Ao contrário de Machado de Assis, Guimarães Rosa pertence ao século XX e ganhou status de grande autor, na década de 40 quando publica seu primeiro livro: Sagarana. A partir daí, Rosa inicia a sua trajetória pela Literatura e, claro, pelo Grande Sertão: Veredas (1956). E é no sertão mineiro que constrói seu universo literário, e nos encanta, narrando em contos e no seu único romance, a luta da palavra, a magia da palavra, o poder da palavra! E quando se fala de palavra e de Rosa, surge uma das maiores dificuldades de se lê-lo: os neologismos, as palavras arcaicas, que renascem para comporem suas personagens e as suas histórias. Apesar disso, é possível ler Guimarães Rosa, pois a recompensa é extraordinária e altura do desafio que é percorrer seu sertão!
Comecemos então, por um dos contos que mais gosto e que me serviu de porta para adentrar no universo de Rosa: “Famigerado”. Primeiro texto do livro Primeiras estórias, narrado em primeira pessoa, por um médico da região do são-francisco, este nos conta que “parou-me à porta a tropel”, um grupo de jagunços, liderados por Damázio, temido e conhecido jagunço. Sua missão que não era doença ou “nem vindo à receita ou consulta” era mais simples e como diz o narrador “quem pode esperar coisa tão sem pés nem cabeça?”, ou seja, era saber o significado de uma palavra.

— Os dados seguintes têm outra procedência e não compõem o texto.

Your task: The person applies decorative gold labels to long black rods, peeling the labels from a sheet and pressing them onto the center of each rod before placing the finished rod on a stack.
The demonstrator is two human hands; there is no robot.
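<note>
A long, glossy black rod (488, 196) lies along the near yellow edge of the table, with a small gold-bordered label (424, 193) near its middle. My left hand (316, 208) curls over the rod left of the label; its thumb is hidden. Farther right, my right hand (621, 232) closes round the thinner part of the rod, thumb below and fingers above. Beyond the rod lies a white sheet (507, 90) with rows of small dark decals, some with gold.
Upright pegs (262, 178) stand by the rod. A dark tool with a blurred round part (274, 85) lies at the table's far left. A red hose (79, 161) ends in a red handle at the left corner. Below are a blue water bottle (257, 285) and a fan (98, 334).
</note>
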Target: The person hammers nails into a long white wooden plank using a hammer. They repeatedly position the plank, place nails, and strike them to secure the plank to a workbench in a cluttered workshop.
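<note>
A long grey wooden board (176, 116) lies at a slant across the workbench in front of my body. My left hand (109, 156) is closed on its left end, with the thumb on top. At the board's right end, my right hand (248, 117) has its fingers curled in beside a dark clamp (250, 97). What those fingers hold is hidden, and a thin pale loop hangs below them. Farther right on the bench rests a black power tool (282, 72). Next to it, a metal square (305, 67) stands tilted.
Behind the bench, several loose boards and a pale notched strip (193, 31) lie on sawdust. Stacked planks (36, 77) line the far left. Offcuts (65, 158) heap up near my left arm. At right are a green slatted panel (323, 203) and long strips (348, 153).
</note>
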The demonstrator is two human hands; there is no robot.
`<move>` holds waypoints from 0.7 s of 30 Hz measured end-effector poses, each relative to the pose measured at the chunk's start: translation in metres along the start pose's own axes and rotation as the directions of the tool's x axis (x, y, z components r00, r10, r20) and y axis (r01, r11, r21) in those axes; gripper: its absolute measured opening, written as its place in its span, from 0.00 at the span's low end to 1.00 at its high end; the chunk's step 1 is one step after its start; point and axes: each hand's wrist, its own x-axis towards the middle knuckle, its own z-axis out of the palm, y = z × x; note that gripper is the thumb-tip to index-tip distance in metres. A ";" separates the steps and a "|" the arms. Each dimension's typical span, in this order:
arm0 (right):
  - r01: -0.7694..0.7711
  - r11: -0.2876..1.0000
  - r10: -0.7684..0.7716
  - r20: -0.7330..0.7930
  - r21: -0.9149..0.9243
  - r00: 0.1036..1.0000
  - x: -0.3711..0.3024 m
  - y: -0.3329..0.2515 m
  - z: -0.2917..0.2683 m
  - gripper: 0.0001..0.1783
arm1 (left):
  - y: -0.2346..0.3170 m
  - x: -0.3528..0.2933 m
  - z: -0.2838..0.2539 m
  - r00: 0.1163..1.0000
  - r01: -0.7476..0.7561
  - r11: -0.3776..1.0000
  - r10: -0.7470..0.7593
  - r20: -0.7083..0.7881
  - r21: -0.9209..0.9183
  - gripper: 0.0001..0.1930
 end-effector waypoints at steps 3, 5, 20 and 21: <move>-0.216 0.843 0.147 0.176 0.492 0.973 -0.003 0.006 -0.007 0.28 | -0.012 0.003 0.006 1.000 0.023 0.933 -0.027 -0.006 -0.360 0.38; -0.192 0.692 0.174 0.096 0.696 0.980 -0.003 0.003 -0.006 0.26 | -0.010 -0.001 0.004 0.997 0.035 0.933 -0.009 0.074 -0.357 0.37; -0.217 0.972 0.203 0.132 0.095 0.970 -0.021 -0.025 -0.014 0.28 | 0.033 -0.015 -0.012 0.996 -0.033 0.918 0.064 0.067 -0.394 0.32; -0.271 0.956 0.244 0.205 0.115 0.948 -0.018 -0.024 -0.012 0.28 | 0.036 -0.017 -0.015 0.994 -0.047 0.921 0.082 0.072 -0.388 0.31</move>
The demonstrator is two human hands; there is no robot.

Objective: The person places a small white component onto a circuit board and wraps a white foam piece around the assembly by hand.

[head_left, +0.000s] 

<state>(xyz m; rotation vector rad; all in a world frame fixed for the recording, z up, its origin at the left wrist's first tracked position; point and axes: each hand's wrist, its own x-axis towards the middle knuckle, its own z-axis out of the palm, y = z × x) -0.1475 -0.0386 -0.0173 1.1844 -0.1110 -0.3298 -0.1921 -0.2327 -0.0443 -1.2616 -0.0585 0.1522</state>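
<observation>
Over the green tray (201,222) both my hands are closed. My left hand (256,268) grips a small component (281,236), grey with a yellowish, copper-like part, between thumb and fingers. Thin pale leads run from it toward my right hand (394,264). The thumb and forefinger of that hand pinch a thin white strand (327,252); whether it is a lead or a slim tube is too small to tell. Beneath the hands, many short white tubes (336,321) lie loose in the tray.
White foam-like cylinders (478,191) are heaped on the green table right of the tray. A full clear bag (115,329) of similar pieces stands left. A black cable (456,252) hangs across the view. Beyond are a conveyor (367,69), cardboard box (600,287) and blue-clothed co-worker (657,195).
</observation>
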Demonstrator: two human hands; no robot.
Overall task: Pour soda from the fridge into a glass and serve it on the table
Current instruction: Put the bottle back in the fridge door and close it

“Vosmecê agora me faça a boa obra de querer me ensinar o que é mesmo que é: fasmisgerado... faz-me-gerado... falmisgeraldo... familhasgerado...?
Disse, de golpe, trazia entre dentes aquela frase. Soara com riso seco. Mas, o gesto, que se seguiu, imperava-se de toda a rudez primitiva, de sua presença dilatada. Detinha minha resposta, não queria que eu a desse de imediato. E já aí outro susto vertiginoso suspendia-me: alguém podia ter feito intriga, invencionice de que aqui ele se famanasse, vindo para exigir-me, rosto a rosto, o fatal, a vexatória satisfação?
“Saiba vosmecê que saí ind’hoje da Serra, que vim, sem parar, essas seis léguas, expresso direito pro mor de lhe preguntar a pregunta, pelo claro...” (Textos Selecionados, pág. 103-4).
No trecho acima, sintetiza perfeitamente o que disse no inicio desta postagem: o poder da palavra! E o seu mistério! Determinado a saber o significado de uma palavra jamais ouvida, o jagunço Damázio percorre dias para saber do que fora chamado pelo “moço do Governo, rapaz meio estrondoso...”. Mas o que significa, afinal, famigerado?
Segundo o narrador, tal palavra é “célebre”, “notório”, “notável”. Porém, para aquele sertanejo o mistério continua. “Pois... e o que é que é, em fala de pobre, linguagem de em dia-de-semana?” (Idem, pág. 105). Nessa frase maravilhosa, Guimarães Rosa resumi a idéia da Literatura, ao meu ver: a palavra pode e transforma o simples, o comum, o dia-de-semana em Arte, tornando-se eterna e imortal. E mais do que isso, Rosa ao brincar com o som de famigerado, ou ao criar “Cabismeditado” – neologismo bárbaro –, o autor mostra que a palavra escrita é sua matéria prima!
E realmente ela é a sua, como a minha também. Porém, minha consciência sobre isso, só se revelou após a leitura deste conto. Além do mais, foi a partir deste texto que percebi o quanto Guimarães Rosa é grandioso, maravilhoso, prazeroso! E mesmo que o percurso por seu sertão seja duro, difícil, ele vale todas as idas aos dicionários e enciclopédias, pois o cenário e as histórias que Rosa cria só neologismos para mostrar!